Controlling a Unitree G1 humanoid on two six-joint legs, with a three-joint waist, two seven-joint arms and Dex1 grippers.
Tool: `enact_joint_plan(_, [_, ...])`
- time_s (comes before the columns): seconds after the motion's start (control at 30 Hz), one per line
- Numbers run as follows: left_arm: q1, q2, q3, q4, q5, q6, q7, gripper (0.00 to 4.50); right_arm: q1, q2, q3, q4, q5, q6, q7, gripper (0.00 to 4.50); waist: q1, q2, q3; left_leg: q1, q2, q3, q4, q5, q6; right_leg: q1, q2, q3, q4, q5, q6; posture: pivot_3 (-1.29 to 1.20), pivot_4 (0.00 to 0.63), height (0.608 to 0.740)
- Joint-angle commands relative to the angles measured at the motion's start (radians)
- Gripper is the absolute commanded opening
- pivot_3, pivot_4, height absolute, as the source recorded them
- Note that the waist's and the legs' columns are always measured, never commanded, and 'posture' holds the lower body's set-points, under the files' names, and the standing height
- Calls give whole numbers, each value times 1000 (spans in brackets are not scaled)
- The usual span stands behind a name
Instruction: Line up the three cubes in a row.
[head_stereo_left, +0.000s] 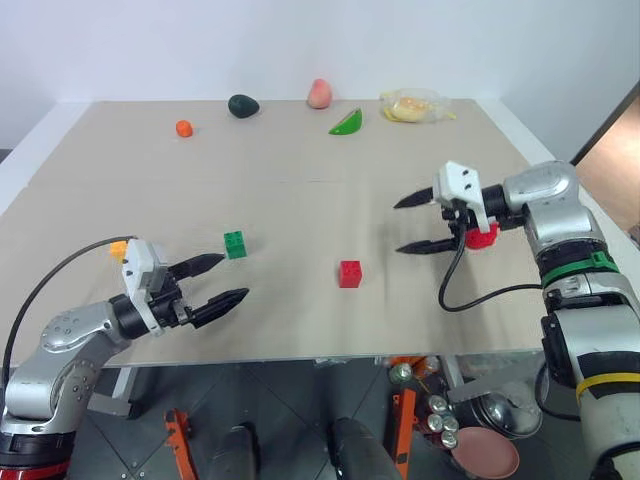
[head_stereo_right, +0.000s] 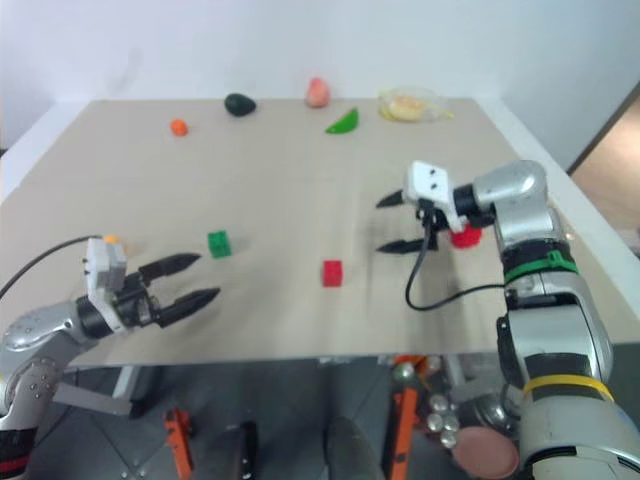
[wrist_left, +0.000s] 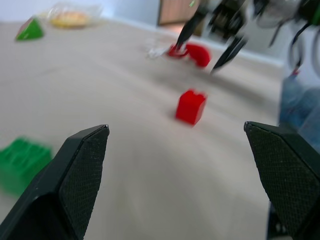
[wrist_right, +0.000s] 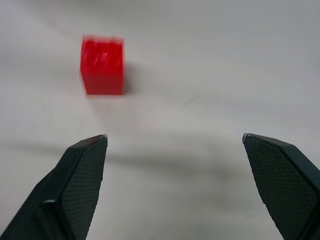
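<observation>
— Where are the grippers?

— The right gripper (head_stereo_left: 414, 224) hangs above the table (head_stereo_left: 300, 190), jaws spread and empty; the left gripper (head_stereo_left: 222, 281) sits low near the front edge, also spread and empty.

— And the cubes?

— The red cube (head_stereo_left: 349, 273) lies between them, the green cube (head_stereo_left: 235, 244) just beyond the left fingertips, the yellow-orange cube (head_stereo_left: 119, 250) partly hidden behind the left wrist.
</observation>
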Motion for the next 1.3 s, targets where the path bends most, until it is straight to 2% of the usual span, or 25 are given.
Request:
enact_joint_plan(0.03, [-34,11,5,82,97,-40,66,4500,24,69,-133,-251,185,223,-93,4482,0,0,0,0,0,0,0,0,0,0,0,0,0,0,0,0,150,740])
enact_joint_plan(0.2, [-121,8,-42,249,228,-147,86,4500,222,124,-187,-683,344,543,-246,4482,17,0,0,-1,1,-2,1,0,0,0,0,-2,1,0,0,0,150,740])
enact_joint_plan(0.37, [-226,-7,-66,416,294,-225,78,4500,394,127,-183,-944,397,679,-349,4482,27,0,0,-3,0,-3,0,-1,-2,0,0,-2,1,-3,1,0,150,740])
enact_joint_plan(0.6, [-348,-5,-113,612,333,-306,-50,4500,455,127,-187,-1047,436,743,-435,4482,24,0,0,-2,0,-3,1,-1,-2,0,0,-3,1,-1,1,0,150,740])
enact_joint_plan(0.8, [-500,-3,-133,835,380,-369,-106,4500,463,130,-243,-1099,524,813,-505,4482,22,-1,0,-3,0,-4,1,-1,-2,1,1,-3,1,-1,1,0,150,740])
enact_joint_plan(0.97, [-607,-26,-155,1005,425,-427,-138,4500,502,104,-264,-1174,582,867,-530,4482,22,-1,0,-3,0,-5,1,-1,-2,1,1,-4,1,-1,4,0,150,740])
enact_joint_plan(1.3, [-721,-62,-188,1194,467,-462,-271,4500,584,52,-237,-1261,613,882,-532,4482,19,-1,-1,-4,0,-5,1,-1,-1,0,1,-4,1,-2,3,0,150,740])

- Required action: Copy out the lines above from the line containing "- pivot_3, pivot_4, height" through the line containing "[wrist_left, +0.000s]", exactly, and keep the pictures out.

- Result of the exercise:
- pivot_3, pivot_4, height absolute, as the source recorded them
- Note that the waist's and the legs' columns are always measured, never commanded, and 'posture' holds the lower body's set-points, under the files' names, and the standing height
- Calls give whole numbers, each value times 1000 (spans in brackets are not scaled)
- The usual span stands behind a name
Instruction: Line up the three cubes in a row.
[head_stereo_left, +0.000s] 
[head_stereo_right, +0.000s] 
[wrist_left, +0.000s] 

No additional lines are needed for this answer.